_What this task involves_. Copy each line in the data that includes the word "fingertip".

_Data extract_.
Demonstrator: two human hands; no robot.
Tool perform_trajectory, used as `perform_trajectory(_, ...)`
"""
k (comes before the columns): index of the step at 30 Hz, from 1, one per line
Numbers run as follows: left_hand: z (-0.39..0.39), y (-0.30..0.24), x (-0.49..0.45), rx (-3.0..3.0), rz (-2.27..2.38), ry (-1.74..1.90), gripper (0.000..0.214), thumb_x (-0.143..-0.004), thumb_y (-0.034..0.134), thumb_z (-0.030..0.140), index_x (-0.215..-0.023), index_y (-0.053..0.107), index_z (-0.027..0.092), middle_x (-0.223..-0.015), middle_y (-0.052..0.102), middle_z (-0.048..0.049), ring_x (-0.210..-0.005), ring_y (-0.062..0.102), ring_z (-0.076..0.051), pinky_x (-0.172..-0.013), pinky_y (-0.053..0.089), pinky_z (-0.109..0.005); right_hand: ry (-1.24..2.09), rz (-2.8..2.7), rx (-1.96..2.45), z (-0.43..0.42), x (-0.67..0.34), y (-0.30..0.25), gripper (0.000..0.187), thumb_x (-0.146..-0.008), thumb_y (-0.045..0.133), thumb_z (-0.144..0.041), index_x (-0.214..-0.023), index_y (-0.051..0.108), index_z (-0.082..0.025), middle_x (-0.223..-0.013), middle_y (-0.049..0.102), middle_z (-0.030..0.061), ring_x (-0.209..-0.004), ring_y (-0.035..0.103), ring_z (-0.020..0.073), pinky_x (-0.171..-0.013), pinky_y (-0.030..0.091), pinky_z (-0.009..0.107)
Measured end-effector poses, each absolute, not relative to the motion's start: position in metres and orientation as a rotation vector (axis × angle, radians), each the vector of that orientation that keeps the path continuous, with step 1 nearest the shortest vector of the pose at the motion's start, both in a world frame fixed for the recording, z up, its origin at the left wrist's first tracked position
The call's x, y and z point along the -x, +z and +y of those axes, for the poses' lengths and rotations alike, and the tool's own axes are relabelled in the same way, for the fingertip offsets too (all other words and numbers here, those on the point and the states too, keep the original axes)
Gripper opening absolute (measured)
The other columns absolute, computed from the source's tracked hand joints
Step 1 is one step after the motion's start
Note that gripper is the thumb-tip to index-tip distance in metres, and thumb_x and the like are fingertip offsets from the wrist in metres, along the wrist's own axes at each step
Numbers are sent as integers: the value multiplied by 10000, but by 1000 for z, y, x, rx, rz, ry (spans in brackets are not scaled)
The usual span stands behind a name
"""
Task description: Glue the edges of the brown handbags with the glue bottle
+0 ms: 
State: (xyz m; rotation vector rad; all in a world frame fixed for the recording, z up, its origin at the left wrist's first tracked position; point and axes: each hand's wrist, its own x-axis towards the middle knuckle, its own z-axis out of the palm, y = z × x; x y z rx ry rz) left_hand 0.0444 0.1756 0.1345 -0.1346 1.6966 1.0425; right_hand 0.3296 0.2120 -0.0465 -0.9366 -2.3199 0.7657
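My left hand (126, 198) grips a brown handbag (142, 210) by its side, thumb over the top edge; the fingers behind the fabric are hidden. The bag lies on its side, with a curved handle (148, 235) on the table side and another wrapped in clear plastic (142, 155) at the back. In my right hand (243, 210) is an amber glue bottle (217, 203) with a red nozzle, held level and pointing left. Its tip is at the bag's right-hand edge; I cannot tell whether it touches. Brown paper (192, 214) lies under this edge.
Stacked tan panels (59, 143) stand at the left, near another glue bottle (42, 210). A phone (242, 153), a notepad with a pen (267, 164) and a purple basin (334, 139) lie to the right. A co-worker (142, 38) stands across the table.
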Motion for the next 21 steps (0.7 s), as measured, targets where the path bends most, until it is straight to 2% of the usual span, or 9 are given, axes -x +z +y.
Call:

_Exercise output_.
The call's x, y and z point along the -x, +z and +y of those axes, for the poses' lengths and rotations alike, and the tool's own axes are relabelled in the same way, for the fingertip offsets too (all other words and numbers here, those on the point and the states too, keep the original axes)
Note that gripper is the thumb-tip to index-tip distance in metres, and thumb_x and the like are fingertip offsets from the wrist in metres, along the wrist's own axes at each step

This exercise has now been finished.